SOA Manifesto

, Oct 23, 2009

I spent today at the SOA Symposium in Rotterdam, taking part in a working group that tried to define a manifesto for SOA. Here's the result.

I'll spend some time elaborating on the content tomorrow, but up front, I'd like to state my reasons for participating in this effort. I'm not exactly known to be a web services fan, so I had numerous people ask me why I'd take part in something like this. To my view, this is not at all a conflict — I see SOA as a high-level approach than can be realized with multiple sets of technologies. While I believe that RESTful HTTP is actually the best option out there, I concede that people might think differently about this. But there are some high-level goals that are independent of the architectural style and being used.

So I believe that SOA is a good idea, I also believe that web services based on SOAP/WSDL/WS-* suck, and I believe that REST is a perfect match for SOA. Of course this statement would be entirely meaningless if you defined SOA as the architecture of web services. I don't.

The reason for the manifesto being somewhat vague, in my opinion, is a good one – describe the values that are common to those who aim to improve upon the typical company's IT landscape, regardless of the actual technical architecture.

On October 23, 2009 10:05 PM, said:

I’m sure you all had fun, but it’s the total vagueness which renders this manifesto circular, meaningless nonsense. From where I’m sitting, orientation around “services” and letterboxes into applications seems to be dead anyway. Roll on the era of data integration.
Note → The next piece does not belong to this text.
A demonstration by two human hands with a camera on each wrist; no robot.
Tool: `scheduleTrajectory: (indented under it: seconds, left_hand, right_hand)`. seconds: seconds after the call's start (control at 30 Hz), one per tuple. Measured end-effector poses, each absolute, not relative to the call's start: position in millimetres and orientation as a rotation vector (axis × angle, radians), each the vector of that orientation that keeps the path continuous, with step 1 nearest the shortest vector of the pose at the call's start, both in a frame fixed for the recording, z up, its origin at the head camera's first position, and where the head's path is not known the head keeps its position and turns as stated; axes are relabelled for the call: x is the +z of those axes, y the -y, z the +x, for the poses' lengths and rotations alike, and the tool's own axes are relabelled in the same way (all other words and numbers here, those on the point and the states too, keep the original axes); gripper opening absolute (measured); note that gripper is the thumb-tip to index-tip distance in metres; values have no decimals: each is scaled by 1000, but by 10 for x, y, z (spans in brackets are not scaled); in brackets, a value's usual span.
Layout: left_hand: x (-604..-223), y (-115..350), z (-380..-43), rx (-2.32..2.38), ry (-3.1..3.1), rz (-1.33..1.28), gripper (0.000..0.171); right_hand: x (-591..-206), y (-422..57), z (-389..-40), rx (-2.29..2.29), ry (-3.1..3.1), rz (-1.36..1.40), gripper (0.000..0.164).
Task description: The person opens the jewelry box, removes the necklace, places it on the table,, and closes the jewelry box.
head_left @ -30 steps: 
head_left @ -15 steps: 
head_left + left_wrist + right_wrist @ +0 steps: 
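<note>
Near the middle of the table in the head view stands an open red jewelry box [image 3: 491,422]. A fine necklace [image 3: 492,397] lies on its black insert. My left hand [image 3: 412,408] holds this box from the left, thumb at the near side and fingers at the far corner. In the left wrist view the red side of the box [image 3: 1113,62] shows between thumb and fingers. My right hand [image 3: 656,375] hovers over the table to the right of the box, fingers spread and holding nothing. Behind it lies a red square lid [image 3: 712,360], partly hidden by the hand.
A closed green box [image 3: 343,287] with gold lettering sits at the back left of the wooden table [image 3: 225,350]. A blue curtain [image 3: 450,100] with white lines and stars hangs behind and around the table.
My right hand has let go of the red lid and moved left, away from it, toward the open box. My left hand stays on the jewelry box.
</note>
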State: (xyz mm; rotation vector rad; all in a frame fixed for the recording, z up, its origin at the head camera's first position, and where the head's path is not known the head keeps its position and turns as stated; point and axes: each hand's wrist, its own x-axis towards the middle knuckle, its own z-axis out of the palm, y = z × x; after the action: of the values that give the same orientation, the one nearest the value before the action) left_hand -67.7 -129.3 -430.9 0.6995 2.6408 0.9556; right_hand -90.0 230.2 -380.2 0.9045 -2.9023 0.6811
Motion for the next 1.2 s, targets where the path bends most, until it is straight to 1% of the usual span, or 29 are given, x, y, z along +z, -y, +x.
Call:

On October 23, 2009 11:00 PM, Dhananjay Nene said:

SOA is a great idea irrespective of whether one brings REST into the discussion. However “REST is a perfect match for SOA” is confusing. (I had documented a very contrasting view some time back here - ). However notwithstanding that as well, there are some serious practical difficulties with the said manifesto. A quick reaction to just some of its parts :

a. Business value over technical strategy, Strategic goals over project-specific benefits

This should be a part of any general business manifesto (it will apply to all architectures and all other issues unrelated to architectures as well). There is nothing SOA specific about it at all. Its just a big motherhood statement.

b.Intrinsic interoperability over custom integration. Shared services over specific-purpose implementations

Aren’t the biggest reasons why this is hard to achieve, the first two items (business value and strategic goals). Typically shorter term iterative and incremental development which may involve custom integration and specific purpose implementations are argued to be better consistent with business value and strategic goals.

c. Evolutionary refinement over pursuit of initial perfection

This is a great statement but seems a little misplaced in the context of the remainder.

Similarly on guiding principles :

i) Respect the social and power structure of the organization. and ii) Recognize that SOA ultimately demands change on many levels.

Isn’t it uncommon to find that the ultimately demanded change actually points back to he social and power structure ?

iii) The scope of SOA adoption can vary. Keep efforts manageable and within meaningful boundaries.

Isn’t it that the very attempts to seek strategic goals over project specific benefits ends up impacting the manageability of efforts and the meaningfulness of boundaries negatively ?

Unlike the agile manifesto, I thought this particular manifesto makes too many generalised statements and perhaps hasn’t clearly worked through some of the potential inconsistencies in the document itself. Shall certainly be looking forward to your elaboration.

On October 23, 2009 11:40 PM, Mike Parsons said:

Why is it again that we need a Manifesto? Sounds like a way for consultants to rationalize their billing rates.

On October 24, 2009 8:02 PM, Stefan Tilkov said:

You can find my own comments here.

On October 25, 2009 6:10 AM, Anonymous said:

This manifesto is applicable for building distributed systems and/or applications and for architecture in general. I like this.